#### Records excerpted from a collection
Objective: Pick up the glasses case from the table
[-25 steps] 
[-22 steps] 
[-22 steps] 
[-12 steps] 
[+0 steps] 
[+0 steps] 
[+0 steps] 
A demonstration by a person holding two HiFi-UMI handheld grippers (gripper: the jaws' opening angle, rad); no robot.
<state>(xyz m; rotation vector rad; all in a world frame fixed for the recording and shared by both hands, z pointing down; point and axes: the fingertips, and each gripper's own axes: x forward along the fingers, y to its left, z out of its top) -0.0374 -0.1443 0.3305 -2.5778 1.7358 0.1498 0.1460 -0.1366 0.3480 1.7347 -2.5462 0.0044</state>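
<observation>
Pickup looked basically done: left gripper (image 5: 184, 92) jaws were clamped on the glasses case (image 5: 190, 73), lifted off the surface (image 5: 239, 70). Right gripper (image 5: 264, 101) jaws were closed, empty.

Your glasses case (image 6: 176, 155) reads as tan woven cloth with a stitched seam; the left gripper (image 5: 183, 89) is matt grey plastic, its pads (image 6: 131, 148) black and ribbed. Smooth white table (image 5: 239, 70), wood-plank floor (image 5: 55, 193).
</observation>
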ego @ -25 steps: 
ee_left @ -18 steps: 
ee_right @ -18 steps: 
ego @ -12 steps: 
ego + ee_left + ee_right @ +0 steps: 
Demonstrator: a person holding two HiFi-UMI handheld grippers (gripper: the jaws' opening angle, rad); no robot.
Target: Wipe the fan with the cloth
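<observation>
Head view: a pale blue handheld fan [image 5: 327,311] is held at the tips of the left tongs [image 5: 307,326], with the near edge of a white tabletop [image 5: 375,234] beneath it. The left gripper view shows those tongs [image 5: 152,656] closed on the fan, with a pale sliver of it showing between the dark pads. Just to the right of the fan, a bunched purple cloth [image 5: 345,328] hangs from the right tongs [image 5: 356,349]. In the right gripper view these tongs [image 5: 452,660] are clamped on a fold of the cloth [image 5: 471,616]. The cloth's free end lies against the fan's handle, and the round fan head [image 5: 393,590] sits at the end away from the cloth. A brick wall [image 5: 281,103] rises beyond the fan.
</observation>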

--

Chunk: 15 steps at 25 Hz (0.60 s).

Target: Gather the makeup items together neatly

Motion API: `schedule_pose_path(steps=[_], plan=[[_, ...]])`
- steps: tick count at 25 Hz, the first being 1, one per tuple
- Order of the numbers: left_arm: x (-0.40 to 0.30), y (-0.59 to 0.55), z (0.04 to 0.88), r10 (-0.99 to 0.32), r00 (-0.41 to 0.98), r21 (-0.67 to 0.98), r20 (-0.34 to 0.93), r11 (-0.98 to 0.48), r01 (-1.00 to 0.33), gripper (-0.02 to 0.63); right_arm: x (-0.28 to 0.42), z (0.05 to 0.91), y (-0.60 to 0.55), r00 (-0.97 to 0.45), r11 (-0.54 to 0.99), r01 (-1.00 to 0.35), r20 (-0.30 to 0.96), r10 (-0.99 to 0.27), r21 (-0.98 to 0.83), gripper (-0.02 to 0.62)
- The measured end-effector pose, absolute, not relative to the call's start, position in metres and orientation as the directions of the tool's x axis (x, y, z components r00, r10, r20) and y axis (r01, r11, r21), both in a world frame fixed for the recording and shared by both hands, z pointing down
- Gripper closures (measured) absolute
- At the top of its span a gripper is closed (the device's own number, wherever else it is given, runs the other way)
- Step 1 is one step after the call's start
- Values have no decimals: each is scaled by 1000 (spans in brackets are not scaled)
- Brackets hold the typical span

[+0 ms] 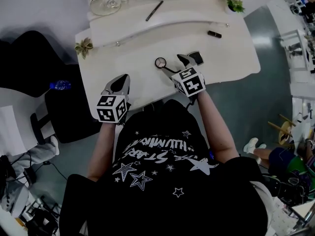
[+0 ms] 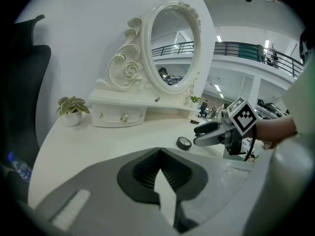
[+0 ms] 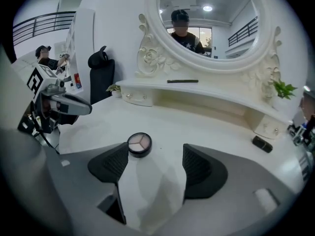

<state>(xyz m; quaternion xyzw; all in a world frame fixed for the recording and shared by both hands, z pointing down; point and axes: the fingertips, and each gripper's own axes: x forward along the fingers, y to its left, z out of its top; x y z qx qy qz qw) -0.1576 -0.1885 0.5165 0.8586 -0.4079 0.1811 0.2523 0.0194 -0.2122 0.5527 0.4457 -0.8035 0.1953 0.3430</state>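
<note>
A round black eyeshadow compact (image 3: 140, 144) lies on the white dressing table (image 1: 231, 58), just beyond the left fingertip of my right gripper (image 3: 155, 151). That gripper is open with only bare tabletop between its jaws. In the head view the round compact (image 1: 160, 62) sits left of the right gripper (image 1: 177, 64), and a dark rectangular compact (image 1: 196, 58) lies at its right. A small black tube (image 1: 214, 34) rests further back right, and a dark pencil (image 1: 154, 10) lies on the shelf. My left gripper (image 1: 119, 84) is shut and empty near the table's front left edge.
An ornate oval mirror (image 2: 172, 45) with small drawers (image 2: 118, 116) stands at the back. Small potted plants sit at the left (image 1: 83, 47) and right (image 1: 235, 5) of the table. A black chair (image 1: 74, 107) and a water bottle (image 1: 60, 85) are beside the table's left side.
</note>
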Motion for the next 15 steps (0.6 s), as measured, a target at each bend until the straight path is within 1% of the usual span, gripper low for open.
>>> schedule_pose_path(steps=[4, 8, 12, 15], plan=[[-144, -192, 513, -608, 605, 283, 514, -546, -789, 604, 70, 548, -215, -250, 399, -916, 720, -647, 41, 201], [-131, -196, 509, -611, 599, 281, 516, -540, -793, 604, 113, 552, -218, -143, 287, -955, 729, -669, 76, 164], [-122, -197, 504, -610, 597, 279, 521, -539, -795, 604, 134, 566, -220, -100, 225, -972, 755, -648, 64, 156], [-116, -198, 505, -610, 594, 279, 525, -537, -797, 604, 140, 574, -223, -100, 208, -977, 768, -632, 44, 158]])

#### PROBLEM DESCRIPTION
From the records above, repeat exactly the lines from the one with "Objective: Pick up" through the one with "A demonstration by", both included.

#### TASK SOLUTION
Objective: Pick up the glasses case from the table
[-25 steps] 
[-22 steps] 
[-22 steps] 
[-12 steps] 
[+0 steps] 
[+0 steps] 
[+0 steps] 
A demonstration by a person holding two HiFi-UMI handheld grippers (gripper: the jaws' opening angle, rad); no robot.

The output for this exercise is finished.